R.J.S. Daniell, A.T.C., N.D.D.        Mrs. B.J.D. Bryant, B.A.       G Driessler
P.D. Green, B.A.       C.L.M. Farr, M.A., Cert.Ed.       M. Gommez
B.E. Lawrence, B. Sc.        A.T. King, B.A.       D.C. Lacey, B.A. Diplôme (Rennes)
B.D. Miller, M.A.       Mrs. S.E. Lister-Hetherington        T.P. McLelland, B.Sc.
J. Painter, B.A.       R.J. Moss B.Eng.
A.G.W. Paul, B.A.       N.J. Lord, B.Ed., B.A.
J.R. Pope, C.Chem., M.R.I.C.        R.W.A. Pontin, A.R.C.M.,L.R.A.M., B.A.
M.N. Shaw, B.A.       J.R. Roberts, M.A.
D.F.R. Stokes, B.A., F.R.C.O., A.R.C.M.       R.E Sims, B.Sc.        G. Ryall, B.A.
D.W.B. Spriggs, B.Sc.       B.A. Savage, B.Sc.
J.J. Waterman, Cert P.E.       D.A. Strong, B.A.
D.R. Wheal, B.Ed.        L. Williams, Cert.Ed.
W.A.P. Vekic, B.A.

SCHOOL NOTES

'From everyone according to his ability, to everyone according to his need'. This could well be incorporated into the aims of every school and it is a most important idea for Hardye's as we enter our final year as a fully selective School and complete our preparations for the future.

Preparations for change take many forms; no one who now visits the School can long remain unaware of its physical growth. The new areas are being gradually brought into use, the latest being the three newly equipped science laboratories, the two rooms for engineering drawing and the art-craft centre. At present the art department has taken possession of four working areas while the remaining four rooms for wood and metal work will be equipped during the present academic year, ready for use in September 1979. The sports hall has begun to make its contribution to School life and it is hoped that not only the School but the community as a whole will soon benefit from this new facility.

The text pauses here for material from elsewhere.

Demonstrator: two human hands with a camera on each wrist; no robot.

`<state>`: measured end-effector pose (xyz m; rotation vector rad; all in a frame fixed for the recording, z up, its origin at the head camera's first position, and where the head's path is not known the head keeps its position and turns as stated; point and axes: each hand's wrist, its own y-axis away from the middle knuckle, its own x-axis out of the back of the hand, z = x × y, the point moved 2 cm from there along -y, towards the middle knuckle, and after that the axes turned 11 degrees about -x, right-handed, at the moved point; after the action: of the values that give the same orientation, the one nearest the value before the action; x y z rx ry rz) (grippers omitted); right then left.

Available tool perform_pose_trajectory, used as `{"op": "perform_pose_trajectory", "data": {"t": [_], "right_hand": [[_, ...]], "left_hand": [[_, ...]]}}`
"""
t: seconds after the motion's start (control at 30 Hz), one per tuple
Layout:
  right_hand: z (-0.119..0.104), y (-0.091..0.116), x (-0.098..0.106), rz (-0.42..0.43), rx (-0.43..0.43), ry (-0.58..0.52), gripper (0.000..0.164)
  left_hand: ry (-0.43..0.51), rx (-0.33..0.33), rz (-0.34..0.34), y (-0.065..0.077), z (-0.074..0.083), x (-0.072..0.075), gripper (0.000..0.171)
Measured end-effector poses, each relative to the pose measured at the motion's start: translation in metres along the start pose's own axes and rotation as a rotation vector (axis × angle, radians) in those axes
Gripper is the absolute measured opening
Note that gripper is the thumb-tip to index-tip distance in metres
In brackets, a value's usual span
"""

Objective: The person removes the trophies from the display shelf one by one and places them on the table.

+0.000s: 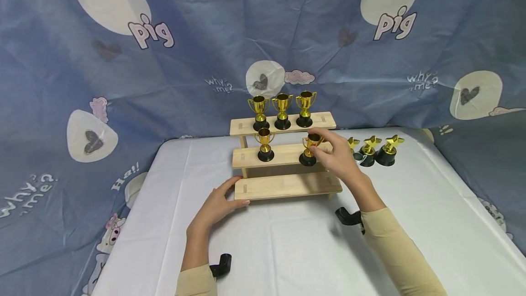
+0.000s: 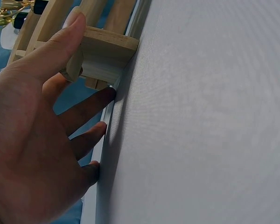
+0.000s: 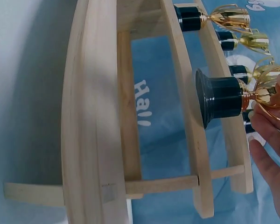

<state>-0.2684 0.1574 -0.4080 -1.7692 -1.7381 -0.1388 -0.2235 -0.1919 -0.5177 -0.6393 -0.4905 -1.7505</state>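
Note:
My right hand point(image 1: 339, 154) pinches a gold trophy cup point(image 1: 307, 158) with a black base by its bowl, at the right part of the middle step. In the right wrist view its base point(image 3: 219, 98) overlaps the step's front edge. My left hand point(image 1: 216, 204) is at the left end of the bottom step of a wooden three-step stand point(image 1: 287, 186), thumb in front. The left wrist view shows its fingers point(image 2: 86, 112) spread and fairly straight beside the stand's end. Another gold cup point(image 1: 265, 146) stands left on the middle step; three more cups point(image 1: 282, 111) line the top step.
Right of the stand, several star trophies point(image 1: 386, 152) with black bases stand on the white-covered table point(image 1: 287, 250), partly behind my right hand. A small silvery round thing point(image 1: 359, 157) is among them. A blue printed cloth point(image 1: 205, 35) hangs close behind the stand.

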Motion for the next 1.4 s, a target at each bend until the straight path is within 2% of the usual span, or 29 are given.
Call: {"op": "perform_pose_trajectory", "data": {"t": [0.67,1.07,1.4], "right_hand": [[0.010,0.005,0.023,0.091,0.056,0.034,0.038],[0.020,0.006,0.041,0.192,0.043,0.083,0.037],[0.027,0.007,0.067,0.269,0.007,0.093,0.036]], "left_hand": [[-0.007,0.007,-0.007,-0.001,0.000,-0.001,0.085],[0.002,-0.002,0.004,-0.001,0.002,-0.001,0.089],[-0.009,-0.007,-0.004,-0.002,0.001,-0.001,0.089]]}}
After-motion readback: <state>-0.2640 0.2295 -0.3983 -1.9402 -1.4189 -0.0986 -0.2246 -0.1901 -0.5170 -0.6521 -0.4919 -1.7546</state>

In January 1979 the seven new rooms for English, History and Classical Studies will be available for our use, together with the tuck shop beneath . These new areas will enable us to vacate parts of the old building which will then be remodelled to provide new rooms for Career Education, Geography, Mathematics, extra library provision and increased office and administrative areas. The work within the old building will start in January 1979 and make life quite difficult for a time.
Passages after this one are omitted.